Василий Васильевич расплылся в улыбке, вспоминая вчерашние разговоры с Белокуровым. Неужели они теперь станут друзьями? Даже и не верится. Уходя, Белокуров сказал, что ему необычайно понравилось у них в гостях и он теперь будет часто приходить. Но если он только вздумает ухлёстывать за Эллой... Дуэль! Дуэлла! Василий согрелся воспоминанием о своей единственной в жизни дуэли. Это была прекрасная дуэль! И она происходила на следующий день после того, как он очутился у Лады.
Это были самые лучшие воспоминания в жизни Чижова. Пять лет назад она впервые появилась в Коломенском, ведя экскурсию — туристов из Франции, щебеча на своём птичьем галльском наречии; он влюбился в неё и сразу забыл, но когда она через какое-то время привела ещё одну экскурсию, вспомнил и влюбился повторно. Он даже осмелился подойти, заговорить, привлечь внимание к своей необыкновенно образованной персоне и подарить исторический журнал, в котором только что вышла его первая статья — о соколиных охотах при царе Михаиле Фёдоровиче. В третий раз он пригласил её в Консерваторию слушать Пятую симфонию Малера, и она не отказалась, пришла, и он провожал её до дома. Через неделю он повёл Элладу Юрьевну в Дом учёных, где он делал короткое десятиминутное сообщение на конференции «Современное прочтение Карамзина», посвящённой двухсотдвадцатипятилетию со дня рождения великого историка. После конференции пили за Карамзина и против, дело происходило там же, в Доме учёных, в ресторане. Талантливый, но спивающийся медиевист Доброходов, до недавнего времени — пока не начал спиваться — слывший за донжуана, недвусмысленно заглядывался на девушку своего приятеля Чижова и даже тайком полюбопытствовал у Василия:
— У вас уже всё схвачено или только на этапе накопления объективных условий и предпосылок?

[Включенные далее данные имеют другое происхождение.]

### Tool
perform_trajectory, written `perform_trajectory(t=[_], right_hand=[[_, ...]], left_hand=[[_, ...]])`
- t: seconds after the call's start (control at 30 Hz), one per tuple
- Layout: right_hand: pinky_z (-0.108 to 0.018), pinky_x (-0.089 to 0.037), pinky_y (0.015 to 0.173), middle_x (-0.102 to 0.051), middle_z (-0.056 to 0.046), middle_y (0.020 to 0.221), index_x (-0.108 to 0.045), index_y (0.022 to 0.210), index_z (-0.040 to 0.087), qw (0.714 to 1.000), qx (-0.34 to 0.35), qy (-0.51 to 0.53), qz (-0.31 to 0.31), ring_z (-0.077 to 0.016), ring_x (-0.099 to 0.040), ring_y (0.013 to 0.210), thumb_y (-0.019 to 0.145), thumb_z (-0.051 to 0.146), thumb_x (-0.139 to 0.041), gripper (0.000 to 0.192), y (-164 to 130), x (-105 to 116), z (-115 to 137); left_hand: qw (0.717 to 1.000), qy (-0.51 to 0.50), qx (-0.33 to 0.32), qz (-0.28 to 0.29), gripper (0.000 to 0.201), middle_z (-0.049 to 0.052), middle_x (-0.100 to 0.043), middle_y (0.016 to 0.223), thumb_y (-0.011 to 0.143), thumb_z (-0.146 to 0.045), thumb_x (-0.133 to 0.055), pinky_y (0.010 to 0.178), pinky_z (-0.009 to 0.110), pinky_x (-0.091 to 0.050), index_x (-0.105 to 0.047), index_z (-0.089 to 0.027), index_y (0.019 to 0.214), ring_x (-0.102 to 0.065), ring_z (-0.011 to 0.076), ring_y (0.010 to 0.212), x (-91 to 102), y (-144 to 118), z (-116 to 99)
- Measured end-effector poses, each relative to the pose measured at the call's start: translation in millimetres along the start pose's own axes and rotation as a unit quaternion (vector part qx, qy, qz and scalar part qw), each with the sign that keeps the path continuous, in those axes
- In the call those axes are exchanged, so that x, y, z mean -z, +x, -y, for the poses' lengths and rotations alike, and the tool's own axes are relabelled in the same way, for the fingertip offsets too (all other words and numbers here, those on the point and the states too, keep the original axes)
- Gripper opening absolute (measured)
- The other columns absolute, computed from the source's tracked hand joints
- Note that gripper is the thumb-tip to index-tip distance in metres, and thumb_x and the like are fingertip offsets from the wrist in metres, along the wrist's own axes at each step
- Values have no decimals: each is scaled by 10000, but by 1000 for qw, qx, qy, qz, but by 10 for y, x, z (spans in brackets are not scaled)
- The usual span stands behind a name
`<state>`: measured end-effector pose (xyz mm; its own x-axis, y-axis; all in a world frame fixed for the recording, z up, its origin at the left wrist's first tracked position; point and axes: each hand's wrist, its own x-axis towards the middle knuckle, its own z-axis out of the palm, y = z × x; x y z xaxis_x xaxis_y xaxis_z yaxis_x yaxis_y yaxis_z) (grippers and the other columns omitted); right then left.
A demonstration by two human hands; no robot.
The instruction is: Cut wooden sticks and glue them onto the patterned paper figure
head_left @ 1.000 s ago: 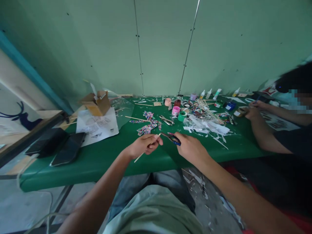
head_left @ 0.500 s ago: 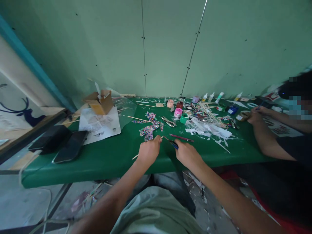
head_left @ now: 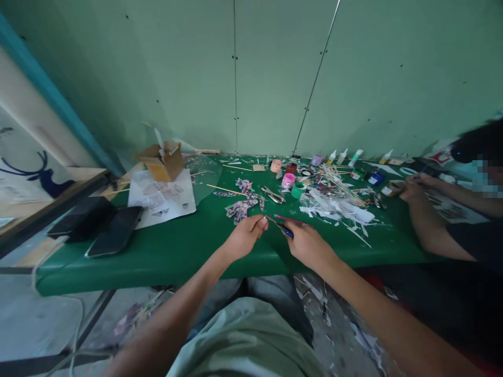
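My left hand (head_left: 245, 238) is closed in a pinch over the green table; a short pale bit of a thin wooden stick shows at its fingertips. My right hand (head_left: 310, 245) grips a tool with a dark and blue handle (head_left: 288, 231), its narrow metal tip pointing at the left fingertips. Whether it is a knife or pliers I cannot tell. Just beyond lie a speckled multicoloured cut-out figure (head_left: 239, 208) with a thin stick (head_left: 226, 189) across it, metal pliers (head_left: 273, 195), and a slim pinkish-red tool (head_left: 286, 218), partly behind my right hand.
Open paint jars (head_left: 288, 181), paper scraps (head_left: 338, 207) and loose sticks (head_left: 346, 183) crowd the right side. A cardboard box (head_left: 163, 162) on printed paper (head_left: 183, 201) and a phone (head_left: 115, 233) are on the left. A co-worker's arms (head_left: 426, 220) rest at the far right.
My left hand has turned and shifted slightly right, closer to the tool. The stick end that stuck out behind it is out of sight. The right hand moved slightly right and down.
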<state>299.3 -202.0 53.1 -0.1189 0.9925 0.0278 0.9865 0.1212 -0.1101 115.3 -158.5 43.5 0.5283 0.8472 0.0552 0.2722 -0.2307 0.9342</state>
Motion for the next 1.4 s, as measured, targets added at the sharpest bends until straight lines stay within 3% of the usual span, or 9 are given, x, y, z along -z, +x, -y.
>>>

— У нас с ней уже сложился общинный строй, — ответил Чижов. — А если ты не перестанешь мозолить её взглядом, сложатся предпосылки дать тебе в челюсть.
Доброходов осознал сказанное Василием, и взгляды, бросаемые им в сторону Эллады, утратили соблазняющую окраску. Лада, почувствовав это, стала раскованнее и даже предложила тост за Бомарше, потому что, как оказалось, если перевести на французский язык фамилию Доброходова, то как раз получится — Бомарше.
— Забавно! — восклицал Доброходов. — А я никогда об этом не задумывался.
Потом, опьянев, он склонился к Чижову и прошептал:
— Вон, видишь, за тем столиком умопомрачительная брюнетка? Не мог бы ты подойти к ней и сказать, что один весьма перспективный специалист по Средневековью не прочь был бы с ней познакомиться?
— А ты что, сам не можешь?
— Должен же я как-то разнообразить способы знакомств!